Patient selection is of paramount importance in ICRS implantation. Full ophthalmic examination should be performed including: (1) uncorrected and corrected visual acuity, (2) corneal topography and corneal aberrometry, (3) corneal pachymetry, preferably in form of a corneal pachymetric map aiming to assess the corneal thickness in the area of ICRS implantation and (4) corneal biomechanical analysis, with ocular response analyzer (ORA) or Corvis ST. Contact lenses discontinuation at least 1 week prior to the examination for soft contact lenses and for 2 weeks for rigid contact lenses, is necessary for reliable corneal measurements.

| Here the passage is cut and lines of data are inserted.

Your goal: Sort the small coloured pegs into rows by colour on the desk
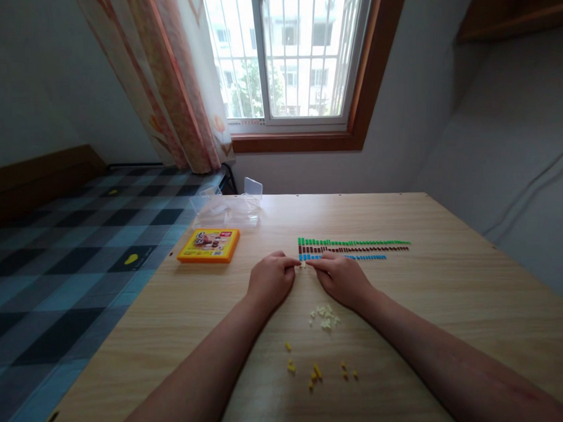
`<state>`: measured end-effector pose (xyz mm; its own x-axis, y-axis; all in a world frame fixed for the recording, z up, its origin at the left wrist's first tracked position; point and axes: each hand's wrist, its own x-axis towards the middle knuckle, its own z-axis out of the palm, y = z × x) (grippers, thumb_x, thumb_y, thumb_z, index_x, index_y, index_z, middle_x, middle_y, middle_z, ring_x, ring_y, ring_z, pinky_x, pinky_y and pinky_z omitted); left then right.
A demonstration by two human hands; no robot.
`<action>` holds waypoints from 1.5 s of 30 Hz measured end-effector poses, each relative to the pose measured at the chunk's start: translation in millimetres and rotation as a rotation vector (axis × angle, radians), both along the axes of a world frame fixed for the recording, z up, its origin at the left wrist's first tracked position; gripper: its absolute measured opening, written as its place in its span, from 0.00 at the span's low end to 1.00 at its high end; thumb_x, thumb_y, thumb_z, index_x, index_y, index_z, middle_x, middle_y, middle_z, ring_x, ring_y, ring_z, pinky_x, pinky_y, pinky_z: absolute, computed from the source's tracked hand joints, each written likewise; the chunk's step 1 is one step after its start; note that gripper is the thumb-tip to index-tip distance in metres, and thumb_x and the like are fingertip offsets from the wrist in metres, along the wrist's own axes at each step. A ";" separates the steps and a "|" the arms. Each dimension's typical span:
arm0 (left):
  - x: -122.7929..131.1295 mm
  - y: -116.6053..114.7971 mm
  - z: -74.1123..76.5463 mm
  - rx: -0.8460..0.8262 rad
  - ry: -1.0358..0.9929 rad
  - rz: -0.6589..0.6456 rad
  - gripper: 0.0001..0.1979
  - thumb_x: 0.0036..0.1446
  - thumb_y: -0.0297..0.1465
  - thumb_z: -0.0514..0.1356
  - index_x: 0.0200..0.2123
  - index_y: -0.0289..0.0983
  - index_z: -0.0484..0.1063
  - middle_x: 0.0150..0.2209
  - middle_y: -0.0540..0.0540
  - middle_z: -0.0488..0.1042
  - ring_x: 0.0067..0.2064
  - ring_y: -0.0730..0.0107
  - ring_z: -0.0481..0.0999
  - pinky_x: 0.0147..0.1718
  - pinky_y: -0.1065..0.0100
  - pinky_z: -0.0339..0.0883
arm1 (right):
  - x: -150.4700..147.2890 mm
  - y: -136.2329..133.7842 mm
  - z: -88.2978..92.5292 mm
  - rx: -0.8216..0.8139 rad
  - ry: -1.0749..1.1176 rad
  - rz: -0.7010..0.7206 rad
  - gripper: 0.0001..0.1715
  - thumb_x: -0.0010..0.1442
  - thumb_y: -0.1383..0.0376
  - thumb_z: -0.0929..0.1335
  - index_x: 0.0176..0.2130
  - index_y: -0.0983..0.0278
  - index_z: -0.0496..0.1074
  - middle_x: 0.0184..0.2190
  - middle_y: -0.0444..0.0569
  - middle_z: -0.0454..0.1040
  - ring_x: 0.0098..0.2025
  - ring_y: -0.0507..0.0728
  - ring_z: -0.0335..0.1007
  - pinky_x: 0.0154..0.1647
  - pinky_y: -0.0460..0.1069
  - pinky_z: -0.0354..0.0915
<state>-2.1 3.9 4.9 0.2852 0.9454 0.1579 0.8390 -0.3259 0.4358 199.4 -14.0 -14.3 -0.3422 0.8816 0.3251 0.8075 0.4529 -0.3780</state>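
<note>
My left hand [271, 279] and my right hand [342, 278] rest on the wooden table [450, 291], fingertips meeting in a pinch around tiny white pieces [302, 265]. Just beyond the fingertips lie three neat rows of small blocks: green [356, 241], brown [361, 249] and blue [352, 257]. A small heap of loose white pieces [324, 317] lies between my wrists. Nearer to me, several yellow pieces [315, 371] are scattered on the wood.
An orange-yellow box [209, 245] lies flat at the left of the table. Behind it stands an open clear plastic case [226, 208]. A bed with a checked blue cover [57, 268] is to the left. A window and curtain are behind.
</note>
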 end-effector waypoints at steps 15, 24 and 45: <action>-6.0 -15.0 21.9 -0.004 0.148 -0.450 0.07 0.58 0.31 0.59 0.31 0.40 0.77 0.30 0.47 0.77 0.31 0.66 0.72 0.32 0.67 0.61 | 31.3 -5.7 20.4 -0.509 0.272 0.391 0.04 0.53 0.67 0.69 0.31 0.63 0.68 0.25 0.39 0.64 0.27 0.50 0.57 0.26 0.44 0.54; -6.1 -18.3 33.2 -0.145 0.330 -0.535 0.15 0.58 0.42 0.61 0.24 0.39 0.71 0.24 0.49 0.73 0.27 0.68 0.66 0.28 0.66 0.53 | 38.9 -2.8 16.3 -0.574 0.210 0.320 0.07 0.51 0.67 0.71 0.28 0.63 0.67 0.25 0.40 0.65 0.28 0.50 0.57 0.26 0.45 0.52; -5.6 -17.4 27.2 -0.067 0.387 -0.555 0.19 0.60 0.45 0.59 0.24 0.39 0.72 0.27 0.48 0.76 0.29 0.67 0.69 0.27 0.65 0.51 | 43.9 -4.2 16.9 -0.585 0.161 0.349 0.09 0.56 0.68 0.71 0.38 0.62 0.82 0.29 0.45 0.78 0.30 0.51 0.68 0.30 0.44 0.60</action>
<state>-7.8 -13.5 32.1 0.7549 0.6472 -0.1065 0.6550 -0.7357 0.1722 243.4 -18.2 2.5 -0.6248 0.7745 -0.0986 0.5653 0.3617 -0.7414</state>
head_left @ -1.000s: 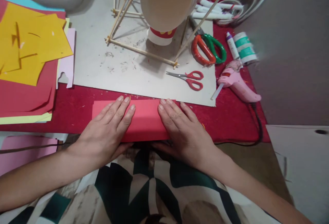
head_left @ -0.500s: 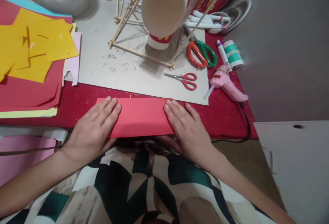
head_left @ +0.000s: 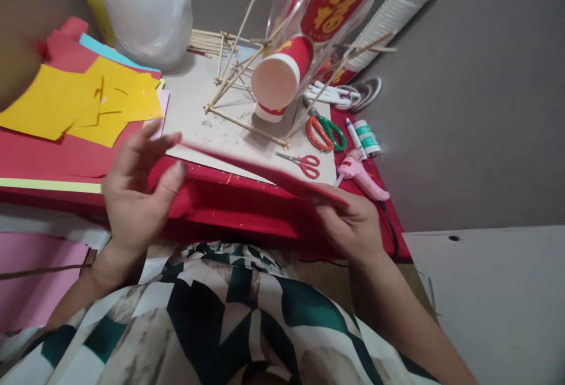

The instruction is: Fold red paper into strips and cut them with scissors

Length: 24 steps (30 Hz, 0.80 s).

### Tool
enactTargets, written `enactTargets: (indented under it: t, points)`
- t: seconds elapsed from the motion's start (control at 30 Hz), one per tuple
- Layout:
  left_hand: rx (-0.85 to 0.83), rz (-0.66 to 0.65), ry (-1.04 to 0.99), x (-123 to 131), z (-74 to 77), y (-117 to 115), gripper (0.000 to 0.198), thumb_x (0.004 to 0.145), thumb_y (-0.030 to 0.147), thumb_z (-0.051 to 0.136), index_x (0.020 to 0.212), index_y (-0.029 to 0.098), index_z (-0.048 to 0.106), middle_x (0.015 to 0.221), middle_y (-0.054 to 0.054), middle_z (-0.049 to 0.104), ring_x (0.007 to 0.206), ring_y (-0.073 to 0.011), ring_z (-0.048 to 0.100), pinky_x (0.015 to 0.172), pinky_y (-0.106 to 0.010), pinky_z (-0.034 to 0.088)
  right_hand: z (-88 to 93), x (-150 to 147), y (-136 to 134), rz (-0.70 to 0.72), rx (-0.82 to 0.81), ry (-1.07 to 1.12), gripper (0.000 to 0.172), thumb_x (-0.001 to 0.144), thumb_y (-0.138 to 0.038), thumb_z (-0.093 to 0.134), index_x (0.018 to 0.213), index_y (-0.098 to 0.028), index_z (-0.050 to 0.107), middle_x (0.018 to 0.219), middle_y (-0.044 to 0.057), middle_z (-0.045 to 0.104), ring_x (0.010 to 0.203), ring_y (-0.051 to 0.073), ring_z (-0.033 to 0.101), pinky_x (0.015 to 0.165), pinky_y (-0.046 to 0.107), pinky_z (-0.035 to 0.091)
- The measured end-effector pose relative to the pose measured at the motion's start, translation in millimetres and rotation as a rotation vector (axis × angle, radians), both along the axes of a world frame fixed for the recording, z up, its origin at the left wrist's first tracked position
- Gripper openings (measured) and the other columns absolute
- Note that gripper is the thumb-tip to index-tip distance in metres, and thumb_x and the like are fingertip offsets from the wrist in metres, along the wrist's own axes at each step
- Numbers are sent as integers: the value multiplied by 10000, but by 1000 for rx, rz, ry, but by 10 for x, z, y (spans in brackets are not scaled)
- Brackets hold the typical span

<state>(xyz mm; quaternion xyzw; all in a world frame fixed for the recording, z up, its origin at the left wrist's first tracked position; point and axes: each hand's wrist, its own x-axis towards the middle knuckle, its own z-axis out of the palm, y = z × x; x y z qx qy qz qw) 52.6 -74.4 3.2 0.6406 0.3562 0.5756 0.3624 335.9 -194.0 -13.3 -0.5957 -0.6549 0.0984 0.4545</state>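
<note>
Red paper [head_left: 286, 182] is up over the worktop [head_left: 247, 198], nearly edge-on. My right hand [head_left: 353, 226] pinches one end; my left hand [head_left: 139, 188], fingers parted, is at the other. Lifting done; blur hides any fold; I cannot tell what remains.

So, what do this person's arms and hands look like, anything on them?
Both the left hand and right hand are ungloved, with no ring, watch or bracelet that I can make out. The visible forearms have no sleeves. The garment below has geometric patches of dark green, near-black, off-white and mottled beige.
</note>
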Motion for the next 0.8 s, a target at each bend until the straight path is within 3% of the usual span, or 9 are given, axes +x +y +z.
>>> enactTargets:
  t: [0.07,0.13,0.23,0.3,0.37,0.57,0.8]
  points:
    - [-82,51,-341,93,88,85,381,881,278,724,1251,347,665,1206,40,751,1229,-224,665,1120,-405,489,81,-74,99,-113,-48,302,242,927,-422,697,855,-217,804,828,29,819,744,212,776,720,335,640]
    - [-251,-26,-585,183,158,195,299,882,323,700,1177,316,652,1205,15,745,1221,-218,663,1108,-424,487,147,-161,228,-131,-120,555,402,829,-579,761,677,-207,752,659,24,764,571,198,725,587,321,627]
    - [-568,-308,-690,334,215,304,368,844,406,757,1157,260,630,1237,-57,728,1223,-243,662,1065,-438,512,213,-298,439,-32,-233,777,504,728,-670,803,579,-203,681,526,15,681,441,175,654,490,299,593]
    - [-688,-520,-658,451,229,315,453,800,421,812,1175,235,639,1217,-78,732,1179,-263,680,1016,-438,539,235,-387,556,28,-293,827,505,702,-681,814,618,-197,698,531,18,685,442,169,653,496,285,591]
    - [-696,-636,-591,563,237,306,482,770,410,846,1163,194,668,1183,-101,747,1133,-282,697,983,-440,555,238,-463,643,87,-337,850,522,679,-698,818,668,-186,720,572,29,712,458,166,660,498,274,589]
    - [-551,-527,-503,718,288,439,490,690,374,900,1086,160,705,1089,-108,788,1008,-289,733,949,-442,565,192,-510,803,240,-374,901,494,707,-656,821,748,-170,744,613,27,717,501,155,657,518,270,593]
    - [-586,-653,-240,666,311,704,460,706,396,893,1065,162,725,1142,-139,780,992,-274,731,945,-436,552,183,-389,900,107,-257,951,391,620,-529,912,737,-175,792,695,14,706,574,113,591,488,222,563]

Good candidates for ICRS implantation are patients with keratoconus who fulfil most of the following criteria [13, 14, 15].
  • Age > 18 years

  • Contact lens intolerance

  • Corrected distance visual acuity < 0.6 on the decimal scale.

  • Corneal pachymetry > 400 microns in the site of the corneal tunnel (depending on the thickness of ICRS to be implanted).

  • Absence of central corneal scarring.

  • Alignment of refractive and keratometric axes. The flattest meridian of the cornea (K1) should be aligned with the refractive cylinder axis (expressed as a negative value). When the meridian and the axis form an angle between 0 and 15°, they are considered properly aligned.

  • No pregnancy for female patients.

Surgical Techniques

ICRS surgical procedure involves the insertion of the ring segments into the prior performed corneal channels or tunnels of deep corneal stroma. Two different methods have been described to create these tunnels: mechanical and femtosecond laser assisted [16, 17]. The two techniques are differentiated by the equipment used to create the intracorneal space for the implants. Both of them are typically performed under topical anesthesia.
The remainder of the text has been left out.